Monitor and troubleshoot your Wavefront instance and see PPS info.

You can use the Wavefront Usage integration dashboards to:

  • Get usage information for your Wavefront instance and Wavefront proxy.
  • Drill down into the metrics namespaces to discover trends.
  • Examine PPS (points per second) based on predefined ingestion policies.
  • See whether ingested metrics are at 95% of committed rate. Optionally get alerts if that happens.

In addition, you can create your own dashboards, charts, and alerts using internal metrics (discussed below) to investigate the problem.

See Monitoring Wavefront Proxies for details on investigating proxy usage.

Learn About Wavefront Usage with Dashboards

The Wavefront Usage integration includes the following dashboards:

DashboardFocusDescription
Wavefront Service and Proxy Data Examine usage data. Provides visibility into your use of the Wavefront service via internal metrics that Wavefront collects automatically. Preconfigured charts monitor the data ingestion rate for points, spans and distributions, the data scan rate, and different proxy metrics.
Wavefront Namespace Usage Explorer Explore metrics namespaces to see the trend of your metrics ingestion rate. Tracks the number of time series metrics received for the first 3 levels of your metric namespace. Also tracks the breakdown of histograms, spans and delta counters.
Wavefront Ingestion Policy Explorer In environments where ingestion policies are defined, investigate usage for each account and ingestion policy. Provides a granular breakdown of Wavefront ingestion across your organization by ingestion policies, accounts, sources, and types. Use this dashboard to identify who is contributing the most to your Wavefront usage and manage your overall usage. You can implement ingestion policies if you see problems in this dashboard.
Committed Rate and Monthly Usage (PPS P95) Avoid exceeding the committed rate for your instance by exploring dashboards and creating alerts. Displays a detailed breakdown of your monthly usage. Enables you to take appropriate action when usage reaches around 95% of your committed usage.

Wavefront Service and Proxy Data Dashboard

The Wavefront Service and Proxy Data dashboard helps you find reasons for system slowdown.
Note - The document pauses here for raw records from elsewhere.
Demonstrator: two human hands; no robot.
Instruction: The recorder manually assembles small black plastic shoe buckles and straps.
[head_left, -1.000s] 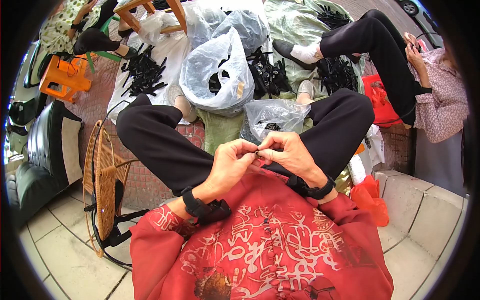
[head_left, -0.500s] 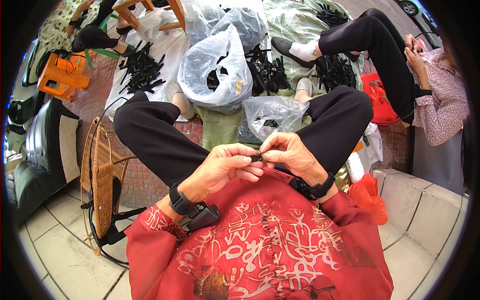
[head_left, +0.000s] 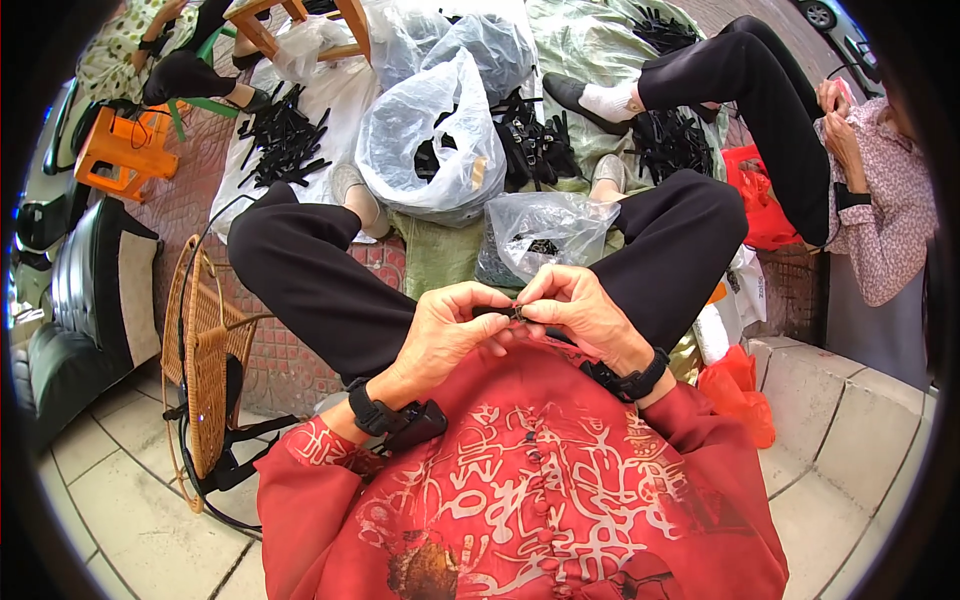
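Note:
Over my lap, my left hand (head_left: 440,330) pinches a small black strap-like piece (head_left: 490,311) between thumb and fingers. The fingertips of my right hand (head_left: 580,312) close on its other end, where a tiny metallic-looking bit shows. Both hands nearly touch, and fingers hide most of the piece, so its exact kind is unclear. Just beyond them, between my feet, a clear plastic bag (head_left: 560,222) gapes open with small dark parts inside. Behind it is a larger whitish plastic bag (head_left: 425,165) holding black pieces.
Heaps of black straps lie on the ground sheets: left pile (head_left: 278,140), middle pile (head_left: 538,150), right pile (head_left: 672,145). A wicker chair (head_left: 205,350) and orange stool (head_left: 125,150) stand left. At right sits a co-worker (head_left: 880,200) near red plastic bags (head_left: 737,395).
My left hand has turned slightly, its fingers curling more under the piece, and more of the black piece shows above the thumb. The right hand stays nearly in place. The co-worker's hands have shifted.

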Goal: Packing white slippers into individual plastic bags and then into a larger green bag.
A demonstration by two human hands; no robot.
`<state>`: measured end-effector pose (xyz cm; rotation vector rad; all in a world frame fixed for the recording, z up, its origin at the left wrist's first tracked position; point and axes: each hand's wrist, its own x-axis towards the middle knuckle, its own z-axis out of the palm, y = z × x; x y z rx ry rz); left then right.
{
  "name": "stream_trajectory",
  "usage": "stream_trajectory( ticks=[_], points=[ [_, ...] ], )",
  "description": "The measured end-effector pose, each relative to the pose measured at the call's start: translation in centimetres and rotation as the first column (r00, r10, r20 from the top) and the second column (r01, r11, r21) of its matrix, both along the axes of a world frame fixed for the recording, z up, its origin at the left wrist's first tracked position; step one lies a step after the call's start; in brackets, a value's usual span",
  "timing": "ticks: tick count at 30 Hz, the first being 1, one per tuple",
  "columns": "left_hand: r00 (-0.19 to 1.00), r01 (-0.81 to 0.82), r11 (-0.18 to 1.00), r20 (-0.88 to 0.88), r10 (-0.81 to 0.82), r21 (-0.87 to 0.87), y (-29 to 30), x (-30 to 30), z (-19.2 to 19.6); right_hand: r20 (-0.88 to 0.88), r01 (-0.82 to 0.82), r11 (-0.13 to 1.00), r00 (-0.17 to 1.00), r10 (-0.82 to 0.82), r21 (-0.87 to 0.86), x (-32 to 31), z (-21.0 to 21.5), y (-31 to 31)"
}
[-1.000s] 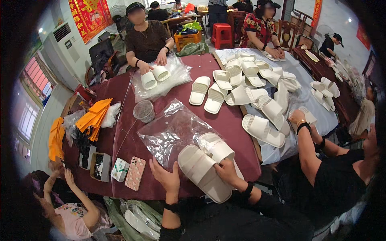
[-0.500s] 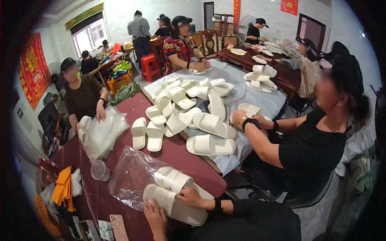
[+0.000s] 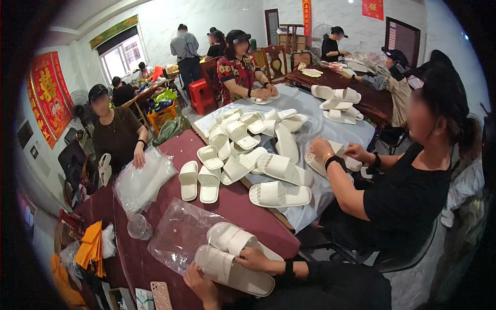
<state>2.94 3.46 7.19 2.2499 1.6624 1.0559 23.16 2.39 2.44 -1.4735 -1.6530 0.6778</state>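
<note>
Close in front of me a pair of white slide slippers (image 3: 235, 274) lies side by side, toes pointing to the far left, partly inside a clear plastic bag (image 3: 178, 227). My right hand (image 3: 254, 259) is closed on the pair, its fingers tucked at the straps between the two slippers. My left hand (image 3: 200, 285) is at the near slipper's toe, fingers bent and pinching the near edge of the bag's mouth. The bag spreads flat on the dark red tabletop (image 3: 248, 219) beyond the toes.
A heap of white slippers (image 3: 240, 134) covers the table's middle. Plastic bags (image 3: 144, 178) and a clear tub (image 3: 139, 227) lie to the left; a phone (image 3: 160, 295) and orange packets (image 3: 90, 245) are nearer. Co-workers sit around, one close at right (image 3: 408, 181) handling a slipper.
The whole view has shifted slightly. My left fingers have moved from lying along the near slipper to the bag's edge. My right hand keeps its hold on the slippers.
</note>
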Motion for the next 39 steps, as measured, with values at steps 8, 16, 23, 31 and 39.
stream_trajectory(
  ticks=[8, 16, 23, 31, 39],
  points=[
    [0.976, 0.158, 0.961, -0.184, -0.117, 0.226, 0.2, -2.0, -0.8, -0.053, -0.041, 0.999, 0.998, 0.041, -0.011, 0.8, 0.8, -0.4],
    [0.933, -0.360, 0.884, 0.130, 0.336, 0.300, -0.8, -1.3, -1.7, -0.094, -0.082, 0.996, 0.993, 0.077, -0.045, 0.5, -0.5, -0.2],
    [0.473, -0.221, 0.953, 0.832, 0.290, -0.206, -0.3, -1.8, -5.7, -0.198, -0.082, 0.996, 0.976, 0.086, 0.027, 0.2, 0.4, -0.7],
    [0.416, -0.378, 0.913, 0.853, 0.315, -0.153, 1.6, -2.9, -4.9, -0.147, -0.164, 0.985, 0.977, 0.155, -0.050, 0.4, 2.2, -0.7],
    [0.801, -0.227, 0.951, 0.516, 0.304, -0.208, 0.7, -2.6, -1.7, -0.171, -0.165, 0.982, 0.974, 0.148, -0.089, 0.5, 1.6, -0.5]
  ],
)
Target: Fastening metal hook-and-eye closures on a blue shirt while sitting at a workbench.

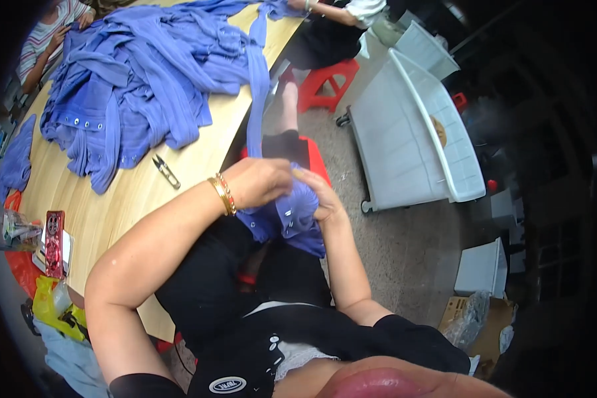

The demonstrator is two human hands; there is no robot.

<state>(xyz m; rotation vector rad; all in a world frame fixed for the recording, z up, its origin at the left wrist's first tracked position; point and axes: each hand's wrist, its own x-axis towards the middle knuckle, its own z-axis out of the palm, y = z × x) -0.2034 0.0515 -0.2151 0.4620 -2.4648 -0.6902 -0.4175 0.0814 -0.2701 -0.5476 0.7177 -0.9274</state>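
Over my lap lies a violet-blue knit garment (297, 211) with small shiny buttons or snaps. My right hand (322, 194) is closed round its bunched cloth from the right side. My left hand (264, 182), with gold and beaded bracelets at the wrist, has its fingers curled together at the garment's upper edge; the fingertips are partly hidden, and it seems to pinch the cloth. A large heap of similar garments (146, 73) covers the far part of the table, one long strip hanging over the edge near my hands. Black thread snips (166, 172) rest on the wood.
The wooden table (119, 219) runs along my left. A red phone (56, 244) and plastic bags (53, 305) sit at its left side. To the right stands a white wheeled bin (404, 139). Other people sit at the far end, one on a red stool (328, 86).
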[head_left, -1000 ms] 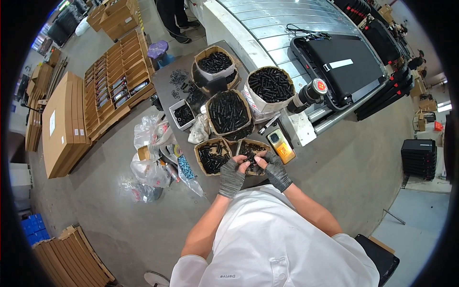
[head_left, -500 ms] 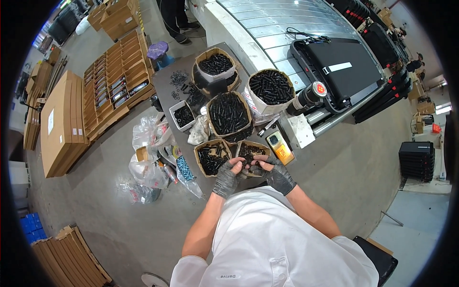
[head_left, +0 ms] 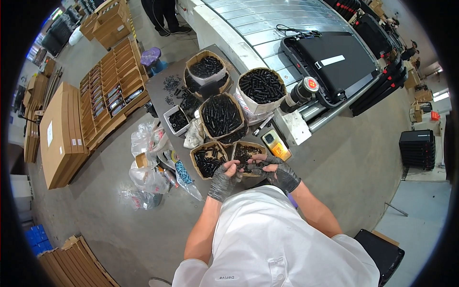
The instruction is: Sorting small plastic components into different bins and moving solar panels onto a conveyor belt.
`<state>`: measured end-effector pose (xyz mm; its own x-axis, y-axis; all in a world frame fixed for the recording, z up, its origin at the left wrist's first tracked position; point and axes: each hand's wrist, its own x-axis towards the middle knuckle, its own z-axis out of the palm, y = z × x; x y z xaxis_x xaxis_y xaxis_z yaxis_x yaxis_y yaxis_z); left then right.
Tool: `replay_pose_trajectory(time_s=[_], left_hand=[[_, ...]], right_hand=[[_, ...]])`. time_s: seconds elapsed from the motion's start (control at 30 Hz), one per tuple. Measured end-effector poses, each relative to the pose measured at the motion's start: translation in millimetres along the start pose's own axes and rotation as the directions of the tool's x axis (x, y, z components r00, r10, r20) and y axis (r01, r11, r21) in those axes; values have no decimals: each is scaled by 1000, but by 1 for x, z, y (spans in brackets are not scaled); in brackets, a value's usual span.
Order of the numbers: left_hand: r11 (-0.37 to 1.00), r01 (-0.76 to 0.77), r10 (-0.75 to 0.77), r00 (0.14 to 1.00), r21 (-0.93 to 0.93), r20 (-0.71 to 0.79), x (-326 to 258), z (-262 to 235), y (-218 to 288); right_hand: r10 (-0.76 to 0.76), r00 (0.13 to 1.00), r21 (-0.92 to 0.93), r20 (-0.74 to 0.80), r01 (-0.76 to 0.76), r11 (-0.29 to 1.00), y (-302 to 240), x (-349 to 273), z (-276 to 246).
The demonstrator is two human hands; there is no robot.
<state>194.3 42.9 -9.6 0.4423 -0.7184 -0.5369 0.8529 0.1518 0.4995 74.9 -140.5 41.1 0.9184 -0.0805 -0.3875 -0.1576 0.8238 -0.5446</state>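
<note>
Grey tabletop (head_left: 157,93) on a bare floor (head_left: 107,165), viewed from above, with your work at its near edge. Nearest to you, your left hand (head_left: 222,184), in a grey fingerless glove, has its thumb and fingers drawn close together; whether anything sits between them cannot be told. Your right hand (head_left: 283,176), gloved alike, faces it from the other side, fingers bent inward; its grip is likewise too small to make out. Small dark pieces (head_left: 245,154) lie directly beyond and beneath your fingertips, in a small cardboard box (head_left: 235,150), and some show in the gap between your hands. Just left of that box stands a second box (head_left: 219,149) of black, rod-like parts; just right of it lies a yellow-backed phone (head_left: 279,149). Farther from you, note a larger carton (head_left: 210,134) heaped with similar black parts, a crumpled white cloth (head_left: 194,135) to its left, and a white-sided container (head_left: 253,112), also full, to its right. Beyond the tabletop, a conveyor (head_left: 248,24) of metal slats carries a black case (head_left: 334,67); at upper left, a divided cardboard tray (head_left: 125,71) stands near a purple-topped stool (head_left: 151,55).
</note>
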Motion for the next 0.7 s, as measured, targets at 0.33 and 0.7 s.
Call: replay_pose_trajectory(time_s=[0.33, 0.7], left_hand=[[999, 32, -32, 999, 14, 27, 1, 3, -2], [998, 39, -40, 999, 38, 25, 1, 4, 0]], right_hand=[[-16, 997, -265, -75, -4, 964, 1, -4, -9], [-116, 985, -547, -126, 28, 836, 0, 2, -9]])
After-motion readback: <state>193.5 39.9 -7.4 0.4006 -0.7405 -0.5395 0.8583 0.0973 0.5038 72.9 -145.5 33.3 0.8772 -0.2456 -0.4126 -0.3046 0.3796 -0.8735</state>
The charts show internal metrics information and allow you to examine many aspects of your Wavefront instance. See Monitoring Wavefront Proxies for details on the Proxy Health and Proxy Troubleshooting sections.

Overall Data Rate

The Overall Data Rate section shows the overall point rate being processed by the Wavefront servers.

overall_section

These charts use the following metrics:

  • Data Ingestion Rate
    • ~collector.points.reported – points coming from the proxy.
    • ~collector.direct-ingestion.points.reported – points coming through direct ingestion.
    • ~collector.delta_points.reported – delta counter points.
    • ~externalservices.<*>.points – per-second rate at which Wavefront ingests new points from cloud integrations such as AWS, GCP, and Azure.

    For example, use ~externalservices.ec2.points for the EC2 points.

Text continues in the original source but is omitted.